Republican Sen. John McCain of Arizona has blasted President Donald Trump's approach to foreign policy, asserting that U.S. leadership has dimmed since former President Barack Obama left office.
On June 11, McCain expressed disapproval over Trump's social media remarks in the wake of London Bridge terror attack. In the GOP senator's view, the comments damaged relations between the U.S. and the U.K.
On June 4, Trump took to Twitter to accuse London Mayor Sadiq Khan of downplaying the seriousness of a terrorist attack against his constituents. When U.K. lawmakers asserted that Trump had taken Khan's words out of context, Trump tweeted "Pathetic excuse… Khan had to think fast on his 'no reason to be alarmed' statement."
McCain offered a withering assessment of Trump's diplomacy when asked about what message the tweet sent to the U.K.

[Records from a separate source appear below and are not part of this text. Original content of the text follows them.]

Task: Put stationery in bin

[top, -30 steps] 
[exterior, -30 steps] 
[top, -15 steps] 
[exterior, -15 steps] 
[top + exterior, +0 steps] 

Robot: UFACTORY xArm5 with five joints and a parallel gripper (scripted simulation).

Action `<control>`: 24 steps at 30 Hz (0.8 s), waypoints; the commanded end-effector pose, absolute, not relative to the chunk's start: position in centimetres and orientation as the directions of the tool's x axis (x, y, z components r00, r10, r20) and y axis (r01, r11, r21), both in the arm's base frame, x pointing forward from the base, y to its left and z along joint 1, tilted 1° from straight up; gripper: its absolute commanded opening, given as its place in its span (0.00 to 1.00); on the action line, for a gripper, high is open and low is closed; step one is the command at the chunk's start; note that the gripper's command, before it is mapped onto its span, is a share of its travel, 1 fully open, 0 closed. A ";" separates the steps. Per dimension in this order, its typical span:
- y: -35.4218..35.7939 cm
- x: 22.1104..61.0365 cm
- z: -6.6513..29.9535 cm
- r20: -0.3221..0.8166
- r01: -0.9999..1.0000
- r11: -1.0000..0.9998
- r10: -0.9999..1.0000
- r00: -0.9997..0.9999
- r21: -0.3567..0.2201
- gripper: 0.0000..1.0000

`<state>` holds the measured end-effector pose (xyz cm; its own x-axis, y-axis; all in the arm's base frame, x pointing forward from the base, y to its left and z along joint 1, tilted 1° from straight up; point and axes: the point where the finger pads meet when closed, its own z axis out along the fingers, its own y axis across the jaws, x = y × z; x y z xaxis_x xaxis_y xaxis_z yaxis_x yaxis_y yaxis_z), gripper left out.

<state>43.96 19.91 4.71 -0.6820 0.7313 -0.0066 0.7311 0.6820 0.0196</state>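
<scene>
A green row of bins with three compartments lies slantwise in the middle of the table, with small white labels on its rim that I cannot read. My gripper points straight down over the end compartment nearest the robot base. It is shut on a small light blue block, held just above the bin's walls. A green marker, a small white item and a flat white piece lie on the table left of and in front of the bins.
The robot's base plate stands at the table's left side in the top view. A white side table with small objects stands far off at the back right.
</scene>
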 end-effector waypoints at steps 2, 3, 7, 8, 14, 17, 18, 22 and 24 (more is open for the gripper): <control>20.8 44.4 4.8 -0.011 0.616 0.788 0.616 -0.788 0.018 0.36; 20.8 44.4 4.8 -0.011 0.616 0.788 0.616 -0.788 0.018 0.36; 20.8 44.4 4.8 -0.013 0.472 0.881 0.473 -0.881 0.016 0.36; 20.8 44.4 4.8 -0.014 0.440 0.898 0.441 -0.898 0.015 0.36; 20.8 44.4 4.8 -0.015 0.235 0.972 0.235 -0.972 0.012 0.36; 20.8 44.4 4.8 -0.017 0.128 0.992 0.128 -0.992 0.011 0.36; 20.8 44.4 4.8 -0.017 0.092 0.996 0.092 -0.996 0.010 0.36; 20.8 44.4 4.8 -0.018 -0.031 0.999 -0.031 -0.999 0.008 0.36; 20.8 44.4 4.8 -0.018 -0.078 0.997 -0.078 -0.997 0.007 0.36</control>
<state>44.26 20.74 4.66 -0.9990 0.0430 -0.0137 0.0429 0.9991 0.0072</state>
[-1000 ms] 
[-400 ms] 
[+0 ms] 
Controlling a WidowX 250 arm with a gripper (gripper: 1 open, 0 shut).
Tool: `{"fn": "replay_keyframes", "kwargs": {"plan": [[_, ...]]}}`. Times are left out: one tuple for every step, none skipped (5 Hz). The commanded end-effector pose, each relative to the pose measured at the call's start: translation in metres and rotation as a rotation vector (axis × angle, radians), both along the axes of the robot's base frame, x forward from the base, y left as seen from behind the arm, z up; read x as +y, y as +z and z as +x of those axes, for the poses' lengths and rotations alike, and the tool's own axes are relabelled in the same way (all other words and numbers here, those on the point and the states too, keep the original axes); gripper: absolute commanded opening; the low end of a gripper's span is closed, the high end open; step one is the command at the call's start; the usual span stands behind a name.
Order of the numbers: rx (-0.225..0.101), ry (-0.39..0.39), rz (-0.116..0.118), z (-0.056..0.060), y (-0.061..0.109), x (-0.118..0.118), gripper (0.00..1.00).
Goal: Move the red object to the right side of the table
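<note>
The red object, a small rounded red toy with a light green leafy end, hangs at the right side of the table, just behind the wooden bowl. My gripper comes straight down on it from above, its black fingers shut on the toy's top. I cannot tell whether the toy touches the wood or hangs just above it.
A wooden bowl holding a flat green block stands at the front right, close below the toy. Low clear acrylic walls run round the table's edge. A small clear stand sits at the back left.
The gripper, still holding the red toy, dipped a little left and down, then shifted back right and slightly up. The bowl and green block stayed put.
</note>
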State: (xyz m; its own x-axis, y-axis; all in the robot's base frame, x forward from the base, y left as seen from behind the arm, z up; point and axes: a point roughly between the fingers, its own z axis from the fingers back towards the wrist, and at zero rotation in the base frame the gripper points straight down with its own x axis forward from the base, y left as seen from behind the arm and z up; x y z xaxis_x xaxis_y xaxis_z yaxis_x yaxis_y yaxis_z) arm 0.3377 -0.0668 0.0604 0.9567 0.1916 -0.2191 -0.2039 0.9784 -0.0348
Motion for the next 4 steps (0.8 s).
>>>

"What do you think the message is?" McCain told The Guardian. "The message is that America doesn't want to lead. They are not sure of American leadership, whether it be in Siberia or whether it be in Antarctica."
When asked if U.S. foreign policy had more credibility during the Obama administration, McCain said "As far as American leadership is concerned, yes."
McCain has been a vocal critic of Obama, who he had squared off against during the 2008 presidential election.
In February 2016, McCain graded Obama's foreign policy approach with an "F."
The senior senator from Arizona told The Hill that Obama "came to power believing that the United States should 'lead from behind.'"
While McCain expressed his disdain for Trump's foreign policy, Republican Sen. Jeff Flake of Arizona asserted that tensions between the U.S. and its allies would lessen if the president curbed his social media habit.
"I've said it a number of times -- it'd be easier if Trump wasn't tweeting so much," Flake said. "In terms of foreign policy, this is going to have serious consequences."
Former deputy national security adviser Ben Rhodes to the Obama administration asserted that it was Trump's core foreign policy agenda that was the problem, stating that the U.S. was now "at odds with key pillars of western foreign policy."
On June 11, reports claimed that Trump had told U.K. Prime Minister Theresa May that he would delay his planned foreign trip to Britain until his popularity improved there.
A May spokesperson denied that Trump had pushed back his trip to Britain, although a date has not been set, The New York Times reports.
"The queen extended an invitation to President Trump to visit the U.K., and there is no change to those plans," the spokesperson said.